> **Work instructions**
Word for word, repeat each line of the listing below.

------------------------------------------------------------------------

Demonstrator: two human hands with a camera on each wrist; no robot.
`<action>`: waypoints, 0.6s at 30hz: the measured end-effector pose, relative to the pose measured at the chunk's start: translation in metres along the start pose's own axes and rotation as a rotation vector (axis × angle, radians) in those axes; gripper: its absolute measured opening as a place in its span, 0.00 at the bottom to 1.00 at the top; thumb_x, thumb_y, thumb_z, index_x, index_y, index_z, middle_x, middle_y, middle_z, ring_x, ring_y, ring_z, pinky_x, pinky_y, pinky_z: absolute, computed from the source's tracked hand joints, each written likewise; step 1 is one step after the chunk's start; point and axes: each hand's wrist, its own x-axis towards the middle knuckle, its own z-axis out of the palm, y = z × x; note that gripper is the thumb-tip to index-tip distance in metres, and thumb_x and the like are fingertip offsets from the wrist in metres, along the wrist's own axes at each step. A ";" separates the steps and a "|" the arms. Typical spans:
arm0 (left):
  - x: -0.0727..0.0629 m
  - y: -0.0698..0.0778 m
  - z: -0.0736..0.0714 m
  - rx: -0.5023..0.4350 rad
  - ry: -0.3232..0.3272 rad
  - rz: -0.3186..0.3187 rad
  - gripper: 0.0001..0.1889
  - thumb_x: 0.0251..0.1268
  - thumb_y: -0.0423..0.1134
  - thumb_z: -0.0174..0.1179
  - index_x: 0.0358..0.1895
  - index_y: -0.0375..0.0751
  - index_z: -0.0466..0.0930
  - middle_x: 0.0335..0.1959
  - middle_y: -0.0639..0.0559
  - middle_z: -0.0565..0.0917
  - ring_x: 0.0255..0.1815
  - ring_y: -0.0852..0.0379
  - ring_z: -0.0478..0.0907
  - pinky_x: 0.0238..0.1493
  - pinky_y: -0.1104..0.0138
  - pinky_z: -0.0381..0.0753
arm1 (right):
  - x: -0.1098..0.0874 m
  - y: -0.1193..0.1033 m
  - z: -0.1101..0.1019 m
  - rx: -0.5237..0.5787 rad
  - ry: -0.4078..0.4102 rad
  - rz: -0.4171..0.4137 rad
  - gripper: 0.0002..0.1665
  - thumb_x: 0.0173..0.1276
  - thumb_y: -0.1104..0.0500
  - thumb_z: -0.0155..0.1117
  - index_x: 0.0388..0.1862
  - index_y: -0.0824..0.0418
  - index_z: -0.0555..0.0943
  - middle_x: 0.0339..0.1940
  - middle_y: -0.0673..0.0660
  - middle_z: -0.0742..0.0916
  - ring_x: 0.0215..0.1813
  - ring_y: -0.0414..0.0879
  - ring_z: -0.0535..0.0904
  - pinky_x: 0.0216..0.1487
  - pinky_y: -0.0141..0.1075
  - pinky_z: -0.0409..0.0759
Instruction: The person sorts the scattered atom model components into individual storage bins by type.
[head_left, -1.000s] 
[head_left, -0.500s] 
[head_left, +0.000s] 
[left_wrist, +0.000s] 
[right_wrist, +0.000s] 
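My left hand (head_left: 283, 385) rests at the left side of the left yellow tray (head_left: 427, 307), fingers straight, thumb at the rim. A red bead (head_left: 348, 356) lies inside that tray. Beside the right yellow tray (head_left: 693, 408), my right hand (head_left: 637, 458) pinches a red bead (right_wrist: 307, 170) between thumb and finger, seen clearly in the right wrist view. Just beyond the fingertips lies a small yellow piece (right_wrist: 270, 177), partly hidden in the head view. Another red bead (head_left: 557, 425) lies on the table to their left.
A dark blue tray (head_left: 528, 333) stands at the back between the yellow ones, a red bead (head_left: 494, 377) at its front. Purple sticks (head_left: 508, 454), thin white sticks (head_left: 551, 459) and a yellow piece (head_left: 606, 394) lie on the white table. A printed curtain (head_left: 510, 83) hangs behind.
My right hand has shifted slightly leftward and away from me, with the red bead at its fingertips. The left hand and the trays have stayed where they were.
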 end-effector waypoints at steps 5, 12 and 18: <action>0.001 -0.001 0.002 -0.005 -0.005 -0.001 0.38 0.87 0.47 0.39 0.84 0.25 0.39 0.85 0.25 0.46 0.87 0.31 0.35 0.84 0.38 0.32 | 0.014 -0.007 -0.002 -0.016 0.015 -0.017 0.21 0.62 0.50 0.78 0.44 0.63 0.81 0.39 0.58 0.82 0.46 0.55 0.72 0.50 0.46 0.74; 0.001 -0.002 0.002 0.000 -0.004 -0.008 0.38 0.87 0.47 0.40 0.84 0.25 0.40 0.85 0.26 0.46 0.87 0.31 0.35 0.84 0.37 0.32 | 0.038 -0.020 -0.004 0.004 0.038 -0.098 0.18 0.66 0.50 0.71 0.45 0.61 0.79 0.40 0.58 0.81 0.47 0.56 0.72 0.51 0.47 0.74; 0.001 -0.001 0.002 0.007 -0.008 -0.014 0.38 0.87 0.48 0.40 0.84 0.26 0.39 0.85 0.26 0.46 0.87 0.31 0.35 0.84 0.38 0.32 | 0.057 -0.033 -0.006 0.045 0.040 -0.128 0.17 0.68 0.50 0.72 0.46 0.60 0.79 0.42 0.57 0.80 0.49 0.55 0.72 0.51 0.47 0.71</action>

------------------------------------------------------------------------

> **Your solution**
Demonstrator: two human hands with a camera on each wrist; no robot.
`<action>`: waypoints, 0.6s at 30hz: the measured end-effector pose, relative to the pose measured at the chunk's start: translation in metres along the start pose's own axes and rotation as a rotation vector (axis × angle, radians) in those axes; gripper: its absolute measured opening as a place in its span, 0.00 at the bottom to 1.00 at the top; thumb_x, thumb_y, thumb_z, index_x, index_y, index_z, middle_x, middle_y, middle_z, ring_x, ring_y, ring_z, pinky_x, pinky_y, pinky_z: absolute, computed from the source's tracked hand joints, each written likewise; step 1 is one step after the chunk's start; point and axes: each hand's wrist, its own x-axis towards the middle knuckle, its own z-axis out of the palm, y = z × x; note that gripper is the thumb-tip to index-tip distance in metres, and thumb_x and the like are fingertip offsets from the wrist in metres, along the wrist's own axes at each step. A ";" separates the steps and a "|" the arms. Typical spans:
arm0 (left):
  - x: -0.0727..0.0629 m
  - y: -0.0698..0.0778 m
  - z: -0.0736..0.0714 m
  - rx: -0.5023..0.4350 rad
  - ry: -0.3232..0.3272 rad
  - rz: -0.3186..0.3187 rad
  - gripper: 0.0001..0.1889
  - thumb_x: 0.0251..0.1268
  - thumb_y: -0.0423..0.1134
  - thumb_z: -0.0174..0.1179
  - index_x: 0.0358..0.1895
  - index_y: -0.0375..0.0751
  - index_z: -0.0466..0.0930
  - middle_x: 0.0335..0.1959
  - middle_y: -0.0639..0.0559
  - middle_z: -0.0565..0.0917
  - ring_x: 0.0255..0.1815
  - ring_y: -0.0852..0.0379
  - ring_z: -0.0478..0.0907
  - pinky_x: 0.0238..0.1493
  - pinky_y: -0.1104..0.0138
  - pinky_z: -0.0381..0.0753
arm1 (right):
  - x: -0.1098..0.0874 m
  - y: -0.1193..0.1033 m
  - z: -0.1101..0.1019 m
  - rx: -0.5237..0.5787 rad
  - ry: -0.4078..0.4102 rad
  - rz: -0.4171..0.4137 rad
  - gripper: 0.0002..0.1665
  - thumb_x: 0.0173..0.1276
  - thumb_y: -0.1104..0.0500
  - thumb_z: -0.0155..0.1117
  - index_x: 0.0388..0.1862
  - index_y: -0.0824..0.0418
  - index_z: -0.0555..0.0943
  - middle_x: 0.0339..0.1940
  - middle_y: -0.0673..0.0660
  - middle_z: -0.0742..0.0916
  - ring_x: 0.0215..0.1813
  - ring_y: -0.0414..0.0879
  - ring_z: -0.0535..0.0904
  - pinky_x: 0.0216..0.1487
  - pinky_y: -0.0141..0.1075
  - pinky_z: -0.0409..0.0759
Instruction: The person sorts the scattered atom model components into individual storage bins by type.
[head_left, -1.000s] 
[head_left, -0.500s] 
[head_left, +0.000s] 
[left_wrist, +0.000s] 
[right_wrist, +0.000s] 
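My left hand (head_left: 283, 385) rests at the left side of the left yellow tray (head_left: 427, 307), fingers straight, thumb at the rim. A red bead (head_left: 348, 356) lies inside that tray. Beside the right yellow tray (head_left: 693, 408), my right hand (head_left: 637, 458) pinches a red bead (right_wrist: 307, 170) between thumb and finger, seen clearly in the right wrist view. Just beyond the fingertips lies a small yellow piece (right_wrist: 270, 177), partly hidden in the head view. Another red bead (head_left: 557, 425) lies on the table to their left.
A dark blue tray (head_left: 528, 333) stands at the back between the yellow ones, a red bead (head_left: 494, 377) at its front. Purple sticks (head_left: 508, 454), thin white sticks (head_left: 551, 459) and a yellow piece (head_left: 606, 394) lie on the white table. A printed curtain (head_left: 510, 83) hangs behind.
My right hand has shifted slightly leftward and away from me, with the red bead at its fingertips. The left hand and the trays have stayed where they were.
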 end-effector waypoints at steps 5, 12 and 18: <action>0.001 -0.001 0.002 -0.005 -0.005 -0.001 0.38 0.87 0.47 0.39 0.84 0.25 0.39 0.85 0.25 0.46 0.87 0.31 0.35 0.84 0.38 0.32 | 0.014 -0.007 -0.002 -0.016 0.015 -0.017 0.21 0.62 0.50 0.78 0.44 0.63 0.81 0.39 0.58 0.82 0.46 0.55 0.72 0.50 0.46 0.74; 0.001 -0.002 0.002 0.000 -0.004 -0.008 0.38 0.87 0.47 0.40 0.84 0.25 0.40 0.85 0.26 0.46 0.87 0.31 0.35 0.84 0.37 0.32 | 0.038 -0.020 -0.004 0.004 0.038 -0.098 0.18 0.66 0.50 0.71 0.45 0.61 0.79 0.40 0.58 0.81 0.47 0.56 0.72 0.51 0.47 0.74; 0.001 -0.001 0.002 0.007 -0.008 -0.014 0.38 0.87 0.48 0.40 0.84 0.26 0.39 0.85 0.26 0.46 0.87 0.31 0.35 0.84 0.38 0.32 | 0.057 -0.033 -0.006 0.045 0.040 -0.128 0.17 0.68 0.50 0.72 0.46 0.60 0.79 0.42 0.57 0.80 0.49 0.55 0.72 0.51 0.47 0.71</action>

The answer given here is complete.